Patient’s satisfaction score was assessed using a seven point Likert verbal rating scale [10] after 24 hours as depicted in [Table/Fig-3].
Likert verbal rating scale.
| 1 | Extremely dissatisfied |
| 2 | Dissatisfied |
| 3 | Somewhat dissatisfied |
| 4 | Undecided |
| 5 | Somewhat satisfied |
| 6 | Satisfied |
| 7 | Extremely satisfied |
The haemodynamic parameters like HR, MAP, SpO2, RR were taken after the block and patients were monitored upto 24 hours after the block. The time of first analgesic demand (taken as first postoperative analgesic agent administration after application of block), dose of analgesic required, dose of additional analgesic (tramadol) required, total analgesic requirement in 24 hours and complications after giving block (nausea, vomiting, hypotension, and headache) were recorded.
Statistical Analysis
Quantitative data are represented as mean±Standard Deviation (SD). Categorical data is represented as number of patients. Physical characteristics, HR, MAP, onset and duration of block, time of first analgesic demand, all were compared using the unpaired t-test. Categorical data was compared using Chi-square test. Adverse effect profile was compared using Fisher’-exact test. The p-value <0.05 was considered to be significant. All the statistical calculation was done by the statistician using software SPSS version 16 (Chicago, IL, USA).
Results
The study population comprised of 105 patients posted for total AH and was allocated into three groups of 35 patients each as shown in [Table/Fig-4].
Consort flow diagram.
Group Q: Quadratus lumborum; Group T: Transversus abdominis; Group C: Control
The three groups were similar with regard to demographic characteristics like age, BMI, duration of surgery and ASA physical grade [Table/Fig-5].

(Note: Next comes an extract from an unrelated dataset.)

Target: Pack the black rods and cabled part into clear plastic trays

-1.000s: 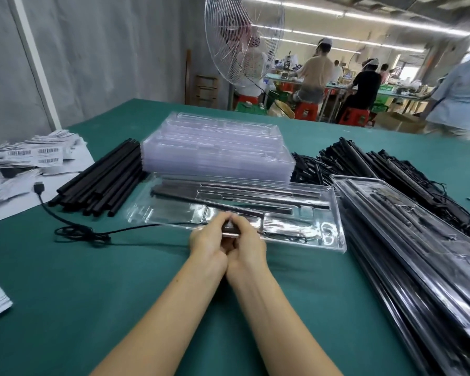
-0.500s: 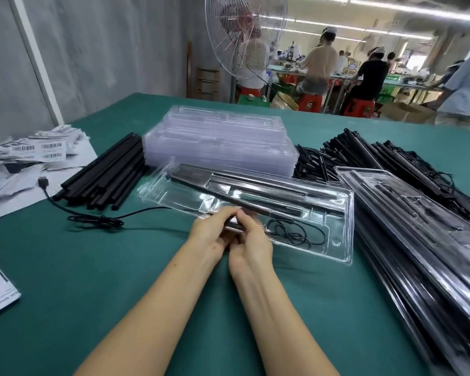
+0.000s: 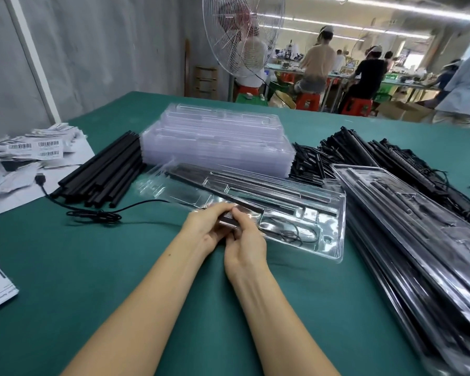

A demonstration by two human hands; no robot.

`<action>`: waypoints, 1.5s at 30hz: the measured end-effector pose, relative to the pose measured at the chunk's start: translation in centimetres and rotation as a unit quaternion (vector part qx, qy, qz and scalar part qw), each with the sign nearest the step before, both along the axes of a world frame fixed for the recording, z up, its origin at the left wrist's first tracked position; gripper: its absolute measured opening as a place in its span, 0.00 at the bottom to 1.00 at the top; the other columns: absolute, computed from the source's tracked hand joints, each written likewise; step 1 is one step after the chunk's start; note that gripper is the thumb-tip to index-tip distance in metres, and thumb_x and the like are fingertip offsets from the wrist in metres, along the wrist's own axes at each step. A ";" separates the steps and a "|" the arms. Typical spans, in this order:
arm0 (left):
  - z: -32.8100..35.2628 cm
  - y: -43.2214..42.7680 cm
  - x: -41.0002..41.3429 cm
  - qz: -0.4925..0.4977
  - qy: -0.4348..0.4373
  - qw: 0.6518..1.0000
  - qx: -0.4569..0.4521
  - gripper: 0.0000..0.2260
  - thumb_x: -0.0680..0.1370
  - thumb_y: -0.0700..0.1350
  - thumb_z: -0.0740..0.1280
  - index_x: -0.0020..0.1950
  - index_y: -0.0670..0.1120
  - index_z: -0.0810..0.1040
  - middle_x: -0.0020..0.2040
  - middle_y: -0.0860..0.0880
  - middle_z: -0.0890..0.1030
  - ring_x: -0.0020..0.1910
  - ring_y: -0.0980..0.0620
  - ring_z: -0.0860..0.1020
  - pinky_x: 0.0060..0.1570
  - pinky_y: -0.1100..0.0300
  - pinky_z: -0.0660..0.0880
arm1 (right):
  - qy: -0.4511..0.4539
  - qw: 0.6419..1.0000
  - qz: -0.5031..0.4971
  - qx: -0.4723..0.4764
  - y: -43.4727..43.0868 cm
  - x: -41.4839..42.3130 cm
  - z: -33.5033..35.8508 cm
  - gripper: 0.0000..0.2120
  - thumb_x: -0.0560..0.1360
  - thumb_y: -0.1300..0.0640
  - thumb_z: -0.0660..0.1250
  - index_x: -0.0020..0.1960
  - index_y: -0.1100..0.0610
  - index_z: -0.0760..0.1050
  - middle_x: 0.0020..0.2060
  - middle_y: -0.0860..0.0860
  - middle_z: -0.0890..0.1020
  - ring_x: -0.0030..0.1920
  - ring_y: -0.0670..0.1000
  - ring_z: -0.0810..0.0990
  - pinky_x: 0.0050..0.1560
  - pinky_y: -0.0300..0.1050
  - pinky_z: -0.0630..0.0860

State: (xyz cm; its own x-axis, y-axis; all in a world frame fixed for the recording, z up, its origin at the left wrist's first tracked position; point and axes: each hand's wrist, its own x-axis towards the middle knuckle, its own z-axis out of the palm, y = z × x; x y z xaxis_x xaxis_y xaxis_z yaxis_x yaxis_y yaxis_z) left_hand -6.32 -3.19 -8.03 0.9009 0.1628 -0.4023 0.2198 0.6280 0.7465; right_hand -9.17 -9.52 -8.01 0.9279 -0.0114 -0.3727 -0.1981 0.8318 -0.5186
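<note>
- Left hand [image 3: 205, 226] and right hand [image 3: 246, 241] meet at the clear tray's [image 3: 334, 255] near edge, fingertips pinching a small dark part [image 3: 226, 220].
- Left of the hands, a black cable [image 3: 98, 213] trails over the green tabletop [image 3: 65, 267] to a plug [image 3: 40, 179].
- Beyond the hands, that tray holds black rods [image 3: 193, 175] in its slots. A coiled wire [image 3: 291, 236] sits in the compartment just right of them.
- Farther beyond stand stacked empty trays [image 3: 217, 142], with loose rods [image 3: 103, 172] to their left.
- Far right: packed trays [image 3: 418, 253], piled up.

Tray [image 3: 334, 240] clear glossy plastic; rods [image 3: 103, 169] matt blk; table [image 3: 92, 267] green cloth-like, matt.
</note>
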 end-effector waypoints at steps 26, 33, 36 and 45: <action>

Demographic characteristics and operative data.
| Characteristics | Group Q | Group T | Group C | p-value |
|---|
| Age (Years) (Mean±SD) | 42.54±5.11 | 42.80±5.83 | 41.69±7.52 | 0.73 |
| BMI (kg/m2) (Mean±SD) | 23.64±1.98 | 23.52±1.46 | 23.23±1.21 | 0.53 |
| Duration of surgery (min) (Mean±SD) | 104.43±17.05 | 103.14±15.43 | 103.71±16.05 | 0.94 |
| ASA (I:II) | 28:7 | 27:8 | 25:10 | 0.69 |
BMI: Body mass index; SD: Standard deviation; p<0.05 Significant; ASA: American society of anesthesiologists
Haemodynamic parameters such as HR, MAP, respiratory rate and SpO2 postoperatively were comparable among all the three groups at all time periods.

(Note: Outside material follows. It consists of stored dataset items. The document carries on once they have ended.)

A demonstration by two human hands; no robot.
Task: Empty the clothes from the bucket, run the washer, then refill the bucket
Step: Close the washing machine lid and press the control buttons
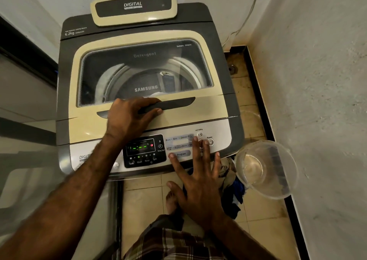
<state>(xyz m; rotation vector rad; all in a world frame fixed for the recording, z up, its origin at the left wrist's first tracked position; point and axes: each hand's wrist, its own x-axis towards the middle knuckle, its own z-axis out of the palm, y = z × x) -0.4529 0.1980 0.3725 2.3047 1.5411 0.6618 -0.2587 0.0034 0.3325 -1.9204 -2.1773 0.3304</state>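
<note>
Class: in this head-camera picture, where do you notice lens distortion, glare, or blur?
Head view: wide-angle bending bows the washer and wall edges; glare streaks the glass lid; the right hand and clear bucket look slightly soft; lighting is dim and warm.

Cream-and-grey top-loading washer point(143, 76) — glass lid shut, display lit. Right of it, clear plastic bucket point(266, 169) stands empty — crumpled clothes point(231, 180) heaped just beside it.
</note>
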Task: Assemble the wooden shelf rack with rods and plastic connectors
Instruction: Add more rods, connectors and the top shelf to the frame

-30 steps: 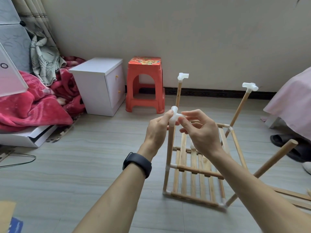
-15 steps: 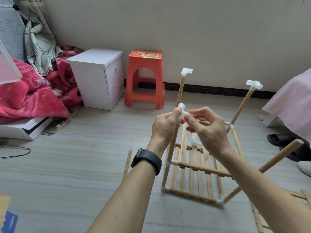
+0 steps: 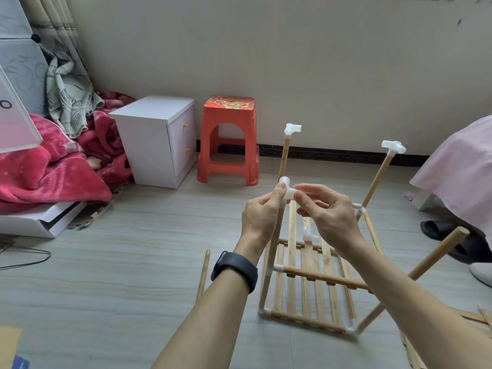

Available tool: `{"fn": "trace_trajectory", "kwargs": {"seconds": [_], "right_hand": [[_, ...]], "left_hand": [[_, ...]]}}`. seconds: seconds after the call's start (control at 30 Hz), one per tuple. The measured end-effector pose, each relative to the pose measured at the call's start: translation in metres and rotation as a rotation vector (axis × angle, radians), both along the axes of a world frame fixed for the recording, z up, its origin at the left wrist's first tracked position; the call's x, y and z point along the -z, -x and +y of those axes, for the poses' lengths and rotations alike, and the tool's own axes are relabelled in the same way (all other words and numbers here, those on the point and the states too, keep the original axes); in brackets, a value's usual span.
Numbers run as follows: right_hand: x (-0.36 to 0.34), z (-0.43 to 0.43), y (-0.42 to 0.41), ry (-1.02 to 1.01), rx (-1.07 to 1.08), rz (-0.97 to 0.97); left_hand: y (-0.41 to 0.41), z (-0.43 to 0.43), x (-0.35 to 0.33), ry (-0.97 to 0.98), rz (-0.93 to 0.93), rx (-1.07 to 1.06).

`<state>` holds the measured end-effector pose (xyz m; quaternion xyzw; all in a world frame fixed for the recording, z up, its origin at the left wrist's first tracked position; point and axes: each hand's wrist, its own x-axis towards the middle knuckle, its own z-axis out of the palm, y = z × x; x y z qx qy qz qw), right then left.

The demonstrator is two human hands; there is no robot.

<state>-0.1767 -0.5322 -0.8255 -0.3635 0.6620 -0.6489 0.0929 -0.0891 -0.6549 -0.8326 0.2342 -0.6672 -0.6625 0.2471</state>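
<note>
Pinching white connector (image 3: 288,191) between left hand (image 3: 262,217) and right hand (image 3: 327,217), fingers curled. Held at top of near-left rod (image 3: 269,262) of rack (image 3: 319,276).

Left hand (image 3: 262,211) and right hand (image 3: 327,214) pinch one white plastic connector (image 3: 287,191) between thumbs and fingertips, above the partly built slatted rack (image 3: 306,278) on the floor. Rear-left rod (image 3: 283,161) and rear-right rod (image 3: 378,177) each carry a top connector. Front-right rod (image 3: 436,258) ends bare. A loose rod (image 3: 203,275) lies left of the rack.
</note>
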Motion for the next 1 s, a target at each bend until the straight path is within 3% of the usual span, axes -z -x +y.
{"fn": "trace_trajectory", "kwargs": {"seconds": [0.33,0.47,0.57,0.67,0.77,0.83,0.9,1.0], "right_hand": [[0.004,0.001,0.0,-0.002,0.002,-0.007],[0.003,0.008,0.005,-0.066,-0.013,-0.022],[0.005,0.025,0.024,-0.093,0.04,-0.099],[0.025,0.05,0.053,-0.183,0.221,-0.194],[0.074,0.076,0.071,-0.482,0.388,-0.126],[0.108,0.087,0.074,-0.643,0.405,-0.077],[0.132,0.088,0.075,-0.739,0.382,-0.036],[0.152,0.077,0.085,-0.842,0.318,0.05]], "left_hand": [[-0.002,0.002,0.002,-0.024,-0.005,0.006],[-0.004,0.003,0.003,0.095,-0.007,0.037],[-0.008,0.004,0.006,0.332,-0.014,-0.07],[-0.01,0.012,0.005,0.782,0.146,-0.345],[-0.005,0.036,0.011,1.142,0.295,-0.213],[0.003,0.051,0.027,1.355,0.189,0.033],[0.014,0.062,0.052,1.456,-0.08,0.302],[0.035,0.063,0.088,1.34,-0.6,0.492]]}}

[Table/Fig-6] shows the comparison of HR (beats/minute) among the groups across the time periods. The analysis of variance showed that there was no significant (p=0.52) difference in HR among the groups at all the time periods.
Comparison of Heart Rate (HR) (beats/minute) among the groups across the time periods.
[Table/Fig-7] shows the comparison of MAP among the groups across the time periods. The analysis of variance showed that there was no significant (p=0.25) difference in MAP among the groups at all the time periods.
Comparison of Mean Arterial Pressure (MAP) among the groups across the time periods.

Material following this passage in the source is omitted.